Report every line of the data that includes "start".

+ + + + +

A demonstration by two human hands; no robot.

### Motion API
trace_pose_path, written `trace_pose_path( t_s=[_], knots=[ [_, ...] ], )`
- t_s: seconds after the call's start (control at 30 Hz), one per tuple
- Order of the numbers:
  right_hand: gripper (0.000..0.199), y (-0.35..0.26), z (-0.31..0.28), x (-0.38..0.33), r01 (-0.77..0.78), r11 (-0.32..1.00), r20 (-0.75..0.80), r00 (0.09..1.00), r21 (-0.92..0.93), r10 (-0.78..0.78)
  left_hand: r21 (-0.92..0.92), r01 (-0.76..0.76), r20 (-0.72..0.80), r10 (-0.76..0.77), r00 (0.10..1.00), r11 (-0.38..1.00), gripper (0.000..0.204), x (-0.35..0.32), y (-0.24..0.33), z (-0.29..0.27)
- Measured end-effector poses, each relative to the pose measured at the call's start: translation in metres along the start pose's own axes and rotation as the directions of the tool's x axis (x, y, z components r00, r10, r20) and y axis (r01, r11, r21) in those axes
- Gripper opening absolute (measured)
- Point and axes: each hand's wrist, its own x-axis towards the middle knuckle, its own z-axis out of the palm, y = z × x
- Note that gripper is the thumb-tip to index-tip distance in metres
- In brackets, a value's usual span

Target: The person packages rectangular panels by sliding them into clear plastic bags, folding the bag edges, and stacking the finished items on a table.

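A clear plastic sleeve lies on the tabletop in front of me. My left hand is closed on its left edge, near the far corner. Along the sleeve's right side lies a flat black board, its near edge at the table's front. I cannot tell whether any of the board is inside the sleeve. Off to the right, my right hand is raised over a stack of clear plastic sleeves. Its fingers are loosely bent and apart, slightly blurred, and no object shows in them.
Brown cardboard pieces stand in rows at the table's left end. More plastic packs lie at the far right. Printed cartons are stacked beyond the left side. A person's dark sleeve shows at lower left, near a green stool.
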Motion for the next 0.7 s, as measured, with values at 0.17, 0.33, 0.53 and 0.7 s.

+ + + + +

→ Answer box:
- t_s: seconds after the call's start (control at 30 Hz), one per tuple
- Measured end-effector poses, each relative to the pose measured at the call's start: translation in metres along the start pose's own axes and rotation as the directions of the tool's x axis (x, y, z components r00, r10, r20) and y axis (r01, r11, r21) in those axes

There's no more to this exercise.